Gas's share of electricity generation has not meaningfully changed in Germany since 2015. [1] It's ranged from 80 to 95 TWh. Last year it was 82 TWh.

That data also shows coal's share of generation reducing since 2022. If coal is really cheaper than solar and wind, why is Germany using less of it?

> Possibly because solar is extremely expensive during the night or on overcast days

Today gas power plants cover the shortage. As I've already showed you, Germany isn't using meaningfully more gas than it used to even during nuclear's heyday (which was in 2006, when nuclear generated 167 TWh and 74.6TWh came from gas).

Solar and batteries are already cheaper than gas in sunny climes. [2] It's only a matter of time before they're the cheapest source of nighttime power in Germany.

You're operating on information from 3 years ago and haven't changed your mind since then.

1. https://ember-energy.org/data/electricity-data-explorer/?ent...

2. https://ember-energy.org/app/uploads/2025/06/Ember-24-Hour-S...


> You can't really blame solar for phasing out nuclear. That was a political decision.

You can't say solar "saves" Germany money when this is apparently not the case. You can't just selectively count the cases where solar replaced an energy source which happens to be more expensive than solar. Solar saves you money if and only if its implementation, including backups, is less expensive than what was used previously, whatever it was.

> Gas's share of electricity generation has not meaningfully changed in Germany since 2015. [1] It's ranged from 80 to 95 TWh. Last year it was 82 TWh.

What then explains Germany's high electricity prices?

> That data also shows coal's share of generation reducing since 2022. If coal is really cheaper than solar and wind, why is Germany using less of it?

Because the Greens and other environmentalists pushed for using less coal. Just like they pushed heavily against nuclear. And in favor of heavy subsidies for solar. It was a political decision, not an economical one.

> Solar and batteries are already cheaper than gas in sunny climes. [2] It's only a matter of time before they're the cheapest source of nighttime power in Germany.

Even if that report is correct (Ember is a solar energy company so that information could be heavily biased) that doesn't mean they would be cheaper than nuclear and coal would have been during the night in the past, or that switching from nuclear and coal to solar and backups didn't increase, rather than decrease, energy prices.


It's maybe worth to study the composition of energy prices in Germany: https://energiewende.bundeswirtschaftsministerium.de/EWD/Red...

The higher prices are partly artificial: surcharges for offshore wind and special-grid-use surcharge, subsidies for 'co-generation of electricity and heat and to compensate for the burden caused by the Combined Heat and Power Act' , the concession fee, VAT. Except for the offshore wind surcharge, all the others would exist no matter the fuel you use.
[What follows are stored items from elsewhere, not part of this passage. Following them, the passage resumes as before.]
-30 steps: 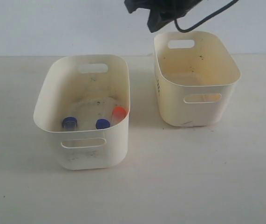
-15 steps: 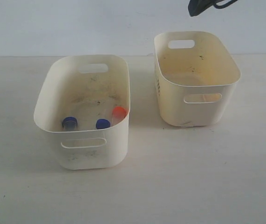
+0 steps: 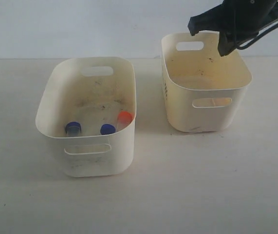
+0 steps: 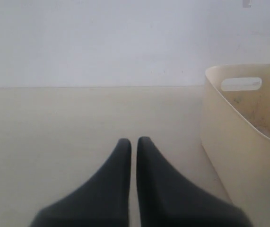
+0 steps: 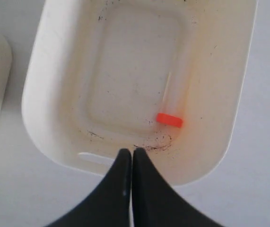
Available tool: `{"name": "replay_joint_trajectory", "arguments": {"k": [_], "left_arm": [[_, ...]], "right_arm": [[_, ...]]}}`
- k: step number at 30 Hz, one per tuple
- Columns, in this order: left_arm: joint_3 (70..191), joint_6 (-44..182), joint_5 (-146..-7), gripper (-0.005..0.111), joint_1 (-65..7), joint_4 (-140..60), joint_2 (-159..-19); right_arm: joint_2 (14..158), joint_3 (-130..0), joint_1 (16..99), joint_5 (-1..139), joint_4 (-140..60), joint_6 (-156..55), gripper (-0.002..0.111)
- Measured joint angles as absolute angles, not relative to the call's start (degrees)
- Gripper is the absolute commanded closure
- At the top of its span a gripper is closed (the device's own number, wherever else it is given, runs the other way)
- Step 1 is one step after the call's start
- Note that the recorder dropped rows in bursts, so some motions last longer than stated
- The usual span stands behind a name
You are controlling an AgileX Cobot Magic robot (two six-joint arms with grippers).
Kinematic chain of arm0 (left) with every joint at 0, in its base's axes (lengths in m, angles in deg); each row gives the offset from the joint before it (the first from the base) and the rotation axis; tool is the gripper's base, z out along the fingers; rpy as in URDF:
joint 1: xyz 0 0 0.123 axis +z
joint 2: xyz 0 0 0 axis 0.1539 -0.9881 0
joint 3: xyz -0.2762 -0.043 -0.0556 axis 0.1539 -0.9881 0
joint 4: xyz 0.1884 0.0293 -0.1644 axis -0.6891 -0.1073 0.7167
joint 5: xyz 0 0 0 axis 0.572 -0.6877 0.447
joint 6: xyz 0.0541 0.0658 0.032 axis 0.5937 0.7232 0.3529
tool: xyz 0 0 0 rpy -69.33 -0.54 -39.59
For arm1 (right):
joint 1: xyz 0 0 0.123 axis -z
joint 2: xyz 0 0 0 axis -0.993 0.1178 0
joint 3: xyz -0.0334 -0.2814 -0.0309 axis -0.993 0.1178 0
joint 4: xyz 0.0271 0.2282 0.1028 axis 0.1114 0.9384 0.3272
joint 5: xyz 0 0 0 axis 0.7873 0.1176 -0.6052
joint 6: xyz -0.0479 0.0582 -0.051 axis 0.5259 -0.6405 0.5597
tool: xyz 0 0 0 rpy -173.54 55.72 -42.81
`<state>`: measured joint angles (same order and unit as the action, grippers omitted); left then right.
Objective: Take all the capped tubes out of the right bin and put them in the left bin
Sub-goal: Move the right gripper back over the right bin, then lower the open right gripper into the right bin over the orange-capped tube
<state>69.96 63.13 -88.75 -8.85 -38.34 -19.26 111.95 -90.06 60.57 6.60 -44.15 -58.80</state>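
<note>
Right wrist view puts the right claw above the right bin, jaws pressed together and holding nothing. The only capped tube in that bin lies flat on its floor, close to one long wall; its orange-red cap points toward the end wall under the claw tips, and its clear body runs toward the bin's middle. The tube is not under the claw but offset to one side of it, nearer the long wall.

The step in hand looks like the pick, and to do it well the jaws should open before any descent. The claw should then shift sideways until it is centred over the tube and turn so the jaws close across the body just behind the cap. One finger must fit between tube and wall, so a slow, straight drop is wise.

Beside the right bin, the left bin holds three other tubes. Beyond it, the left claw hangs closed and empty over the tabletop.
</note>
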Motion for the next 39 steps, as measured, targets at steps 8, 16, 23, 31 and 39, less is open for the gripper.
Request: {"name": "replay_joint_trajectory", "arguments": {"k": [8,16,23,31,39], "left_arm": [[69.96,63.13,-88.51,0.103,-8.85,-38.34,-19.26],[69.96,63.13,-88.51,0.103,-8.85,-38.34,-19.26],[69.96,63.13,-88.51,0.103,-8.85,-38.34,-19.26],[69.96,63.13,-88.51,0.103,-8.85,-38.34,-19.26],[69.96,63.13,-88.51,0.103,-8.85,-38.47,-19.26]], "right_arm": [[111.71,-89.68,60.57,6.90,-43.88,-61.35,0.108],[106.68,-89.47,60.57,9.05,-44.04,-63.77,0.108],[108.36,-89.47,60.57,11.20,-44.30,-63.89,0.108],[114.45,-91.32,60.57,10.80,-44.93,-63.16,0.108],[122.22,-102.42,63.26,9.40,-44.86,-63.12,0.108]]}}
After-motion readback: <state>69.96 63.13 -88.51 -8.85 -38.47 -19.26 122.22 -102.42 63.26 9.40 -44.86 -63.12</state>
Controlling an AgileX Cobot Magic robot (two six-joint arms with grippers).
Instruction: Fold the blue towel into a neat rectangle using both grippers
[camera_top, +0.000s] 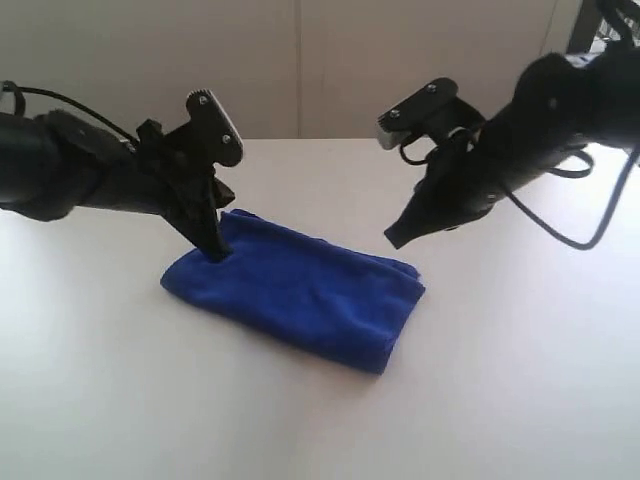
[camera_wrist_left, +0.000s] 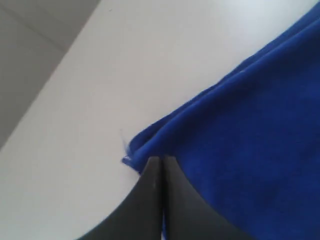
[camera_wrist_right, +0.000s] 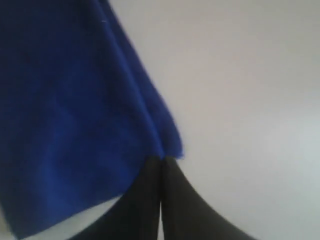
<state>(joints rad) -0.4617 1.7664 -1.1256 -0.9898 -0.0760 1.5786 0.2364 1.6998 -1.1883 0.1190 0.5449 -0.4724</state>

Together with 43% procurement charges - which would also exist independent of the fuel used, all of these explain your bill. Substituting the renewables with coal or nuclear would only marginally lower your prices.

Maybe if they would cut their $5.9B subsidies for coal, which are also in your bill, prices could go down a little more.

Edit: the numbers for subsidies in fossile fuels were wrong, not 1.9 but 5.9

https://www.diw.de/de/diw_01.c.827737.de/nachrichten/schluss...


> You can't just selectively count the cases where solar replaced an energy source which happens to be more expensive than solar

Wait so you're admitting nuclear actually was more expensive than solar?

> What then explains Germany's high electricity prices?

You've already been given an explanation in this comment thread: https://news.ycombinator.com/item?id=48462996 which you chose not to accept.

> Because the Greens and other environmentalists pushed for using less coal. Just like they pushed heavily against nuclear

I'm supposed to believe the plucky brave environmentalists actually won against money? Please. When has that ever happened?

> Ember is a solar energy company

It's a non-profit think tank, so wrong on both counts.